Quickly pagan groups alleged it was all a giant conspiracy perpetuated by the Catholic Church to gain converts. Posters began showing up around the village declaring the unborn child to be the Antichrist and should be killed. Then the dream merchants from Hollywood came calling, throwing money around for an interview, movie deals and exclusive pictures of the live birth. Dozens of men came forward saying they were the father of child and should be included in any money deal.
In a quiet, desperate moment, Maria felt she should kill herself and the baby and end it all. Why had God done this to her? Why?
Events went from the bizarre to the macabre. There were rumors the Jesuit priest would be in the delivery room and if the boy looked like the devil, the baby would be strangled to death with rosary beads.
In her ninth month, Maria went into labor and was rushed to the hospital followed overhead by helicopters, airplanes and spy satellites. Soldiers were stationed along the route in case the antichrist forces tried to intercept the car and kill Maria and the baby. Outside the small hospital there was a sea of satellite trucks and every television station in Latin America was there. Thousands of people stood outside the hospital praying and chanting, waiting for, what most believed now was the Second Coming.
Maria rested in the hospital bed waiting to give birth. Around her were her parents, the Bishop of Mexico, the Jesuit priest with a cell phone pressed to his ear and in direct contact with the Vatican. Standing behind them all was a Mexican government official.
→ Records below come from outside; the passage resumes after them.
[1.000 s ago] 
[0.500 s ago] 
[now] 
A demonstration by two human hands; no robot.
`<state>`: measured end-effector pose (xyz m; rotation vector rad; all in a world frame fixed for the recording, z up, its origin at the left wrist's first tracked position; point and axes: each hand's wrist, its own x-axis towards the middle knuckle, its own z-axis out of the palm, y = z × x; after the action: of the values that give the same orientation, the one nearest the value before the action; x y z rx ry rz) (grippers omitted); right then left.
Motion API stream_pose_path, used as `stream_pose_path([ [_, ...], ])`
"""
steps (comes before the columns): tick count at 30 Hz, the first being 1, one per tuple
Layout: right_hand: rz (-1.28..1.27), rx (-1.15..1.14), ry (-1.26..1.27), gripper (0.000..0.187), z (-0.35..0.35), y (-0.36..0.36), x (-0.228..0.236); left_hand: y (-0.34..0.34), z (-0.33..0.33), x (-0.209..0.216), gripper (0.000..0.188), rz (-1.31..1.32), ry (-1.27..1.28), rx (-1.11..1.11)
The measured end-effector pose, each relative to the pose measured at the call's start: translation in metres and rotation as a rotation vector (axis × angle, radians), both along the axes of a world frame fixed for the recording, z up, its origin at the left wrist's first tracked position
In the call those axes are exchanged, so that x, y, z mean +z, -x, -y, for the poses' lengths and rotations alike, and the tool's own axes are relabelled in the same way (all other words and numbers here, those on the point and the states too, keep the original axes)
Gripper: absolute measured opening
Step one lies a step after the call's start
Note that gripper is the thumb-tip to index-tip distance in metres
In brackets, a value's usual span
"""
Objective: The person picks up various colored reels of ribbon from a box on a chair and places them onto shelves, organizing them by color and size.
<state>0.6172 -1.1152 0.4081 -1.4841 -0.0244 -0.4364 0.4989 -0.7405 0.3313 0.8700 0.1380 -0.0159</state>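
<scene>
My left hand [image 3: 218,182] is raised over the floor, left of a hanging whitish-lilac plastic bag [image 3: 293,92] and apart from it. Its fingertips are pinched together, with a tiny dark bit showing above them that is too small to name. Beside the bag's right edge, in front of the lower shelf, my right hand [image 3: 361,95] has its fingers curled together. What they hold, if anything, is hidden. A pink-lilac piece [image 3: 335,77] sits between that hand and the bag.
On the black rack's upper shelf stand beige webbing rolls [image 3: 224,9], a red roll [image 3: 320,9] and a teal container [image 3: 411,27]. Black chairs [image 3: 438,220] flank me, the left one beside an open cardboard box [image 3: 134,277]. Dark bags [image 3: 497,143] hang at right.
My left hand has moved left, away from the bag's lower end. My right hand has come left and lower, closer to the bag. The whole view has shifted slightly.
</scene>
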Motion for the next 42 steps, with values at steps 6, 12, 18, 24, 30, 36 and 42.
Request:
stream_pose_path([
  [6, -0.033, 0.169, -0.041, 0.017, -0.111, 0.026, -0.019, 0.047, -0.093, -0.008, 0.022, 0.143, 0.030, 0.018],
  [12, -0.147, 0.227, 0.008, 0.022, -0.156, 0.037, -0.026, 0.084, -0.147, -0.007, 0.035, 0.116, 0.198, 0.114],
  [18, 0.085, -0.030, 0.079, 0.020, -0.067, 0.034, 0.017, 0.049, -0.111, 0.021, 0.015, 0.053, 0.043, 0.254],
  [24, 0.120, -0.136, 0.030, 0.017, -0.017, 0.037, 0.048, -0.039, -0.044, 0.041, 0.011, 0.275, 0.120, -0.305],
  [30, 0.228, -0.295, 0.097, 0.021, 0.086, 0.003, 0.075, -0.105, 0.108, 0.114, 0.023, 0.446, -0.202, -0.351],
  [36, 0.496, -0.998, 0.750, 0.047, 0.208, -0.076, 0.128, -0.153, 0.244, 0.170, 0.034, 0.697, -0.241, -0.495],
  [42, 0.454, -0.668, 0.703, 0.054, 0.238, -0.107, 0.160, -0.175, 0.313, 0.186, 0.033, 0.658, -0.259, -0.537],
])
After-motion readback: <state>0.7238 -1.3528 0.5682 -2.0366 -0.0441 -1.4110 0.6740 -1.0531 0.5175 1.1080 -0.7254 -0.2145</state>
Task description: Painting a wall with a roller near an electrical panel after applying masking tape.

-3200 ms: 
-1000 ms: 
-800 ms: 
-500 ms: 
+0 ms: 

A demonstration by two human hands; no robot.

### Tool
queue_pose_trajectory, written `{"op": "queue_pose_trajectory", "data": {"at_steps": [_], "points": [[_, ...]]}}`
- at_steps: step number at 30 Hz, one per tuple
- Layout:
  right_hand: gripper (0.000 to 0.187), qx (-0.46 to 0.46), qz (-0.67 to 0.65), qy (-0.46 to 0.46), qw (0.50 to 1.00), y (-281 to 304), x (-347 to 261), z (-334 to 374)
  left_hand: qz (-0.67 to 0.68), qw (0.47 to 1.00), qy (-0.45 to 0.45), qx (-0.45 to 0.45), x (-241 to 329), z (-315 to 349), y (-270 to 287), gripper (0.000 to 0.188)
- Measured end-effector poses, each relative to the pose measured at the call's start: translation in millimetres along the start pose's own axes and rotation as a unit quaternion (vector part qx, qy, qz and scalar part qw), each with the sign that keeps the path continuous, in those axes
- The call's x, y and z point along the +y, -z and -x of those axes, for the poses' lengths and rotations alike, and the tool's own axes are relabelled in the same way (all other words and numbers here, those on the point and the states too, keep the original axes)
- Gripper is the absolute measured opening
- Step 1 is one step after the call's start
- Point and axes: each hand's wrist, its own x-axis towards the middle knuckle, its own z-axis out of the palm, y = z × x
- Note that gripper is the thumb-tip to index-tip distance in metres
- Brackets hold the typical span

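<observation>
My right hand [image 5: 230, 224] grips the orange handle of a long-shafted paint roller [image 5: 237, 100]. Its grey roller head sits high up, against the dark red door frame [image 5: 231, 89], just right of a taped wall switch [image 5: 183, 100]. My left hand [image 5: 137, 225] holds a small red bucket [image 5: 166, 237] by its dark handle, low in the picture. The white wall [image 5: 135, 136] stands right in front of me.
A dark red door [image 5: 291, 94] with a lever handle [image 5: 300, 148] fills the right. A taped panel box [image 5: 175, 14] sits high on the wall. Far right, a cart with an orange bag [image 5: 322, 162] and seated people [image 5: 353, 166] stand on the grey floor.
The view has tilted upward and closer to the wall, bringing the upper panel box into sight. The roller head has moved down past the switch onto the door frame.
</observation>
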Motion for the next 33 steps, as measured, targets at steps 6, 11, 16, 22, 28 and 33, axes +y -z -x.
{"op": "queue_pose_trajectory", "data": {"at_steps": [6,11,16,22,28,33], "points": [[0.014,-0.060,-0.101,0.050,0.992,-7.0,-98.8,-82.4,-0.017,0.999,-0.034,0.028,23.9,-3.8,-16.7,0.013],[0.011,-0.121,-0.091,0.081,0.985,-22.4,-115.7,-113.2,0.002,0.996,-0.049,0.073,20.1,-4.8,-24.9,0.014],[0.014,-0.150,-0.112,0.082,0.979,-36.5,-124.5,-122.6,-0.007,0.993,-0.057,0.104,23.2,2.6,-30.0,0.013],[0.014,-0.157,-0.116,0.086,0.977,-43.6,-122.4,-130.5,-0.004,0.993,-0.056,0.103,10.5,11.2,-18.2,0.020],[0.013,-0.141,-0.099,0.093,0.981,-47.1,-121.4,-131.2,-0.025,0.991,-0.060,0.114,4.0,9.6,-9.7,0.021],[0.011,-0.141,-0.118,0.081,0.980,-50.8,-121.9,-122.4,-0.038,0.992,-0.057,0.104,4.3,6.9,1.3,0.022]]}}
A law was hurried through Congress and signed by the President giving them authority to take Maria and the child away for the . . . peace and tranquility of Mexico and the world.”
The morning of the birth when the sun rose there was a complete arching, marvelous rainbow that filled the sky. There was no doubt in any person’s mind that soon the earth and the heavens would be forever changed with the birth of this child.
It was an easy delivery and when the child was lifted and spanked, the Jesuit priest lowered his sunglasses, smiled and whispered in the phone. Moments later a hospital spokesperson came out and stood in front of a forest of microphones and cameras, reporters shouting questions before anything was said. The spokesperson took a deep breath, the room hushed in silence waiting for the official word. Words everyone was sure would spiral the world out of control. Only the faint chanting could be heard outside.
“At 7:11 a.m. Maria Guadalupe Rosario Garcia gave birth to a baby. . .girl.”
A collective groan went up from the reporters and they began breaking down equipment and packing up. In an hour, it was old news.
Quickly Maria and her daughter Christina lived in obscurity again. Maria finished high school and did make some money by signing movie rights and book deals that, of course, never came to be. She still lived with her parents and all were happy. Maria’s mother made a scrap book of all the outlandish news stories and copies of the Antichrist posters.
The day after Cristina’s third birthday party, Maria found her on the floor scribbling on a piece of paper. The small girl smiled up at her mother and handed her the paper.
“What is this darling?” Maria looked at the note. It was addressed to the Pope, and written in Latin.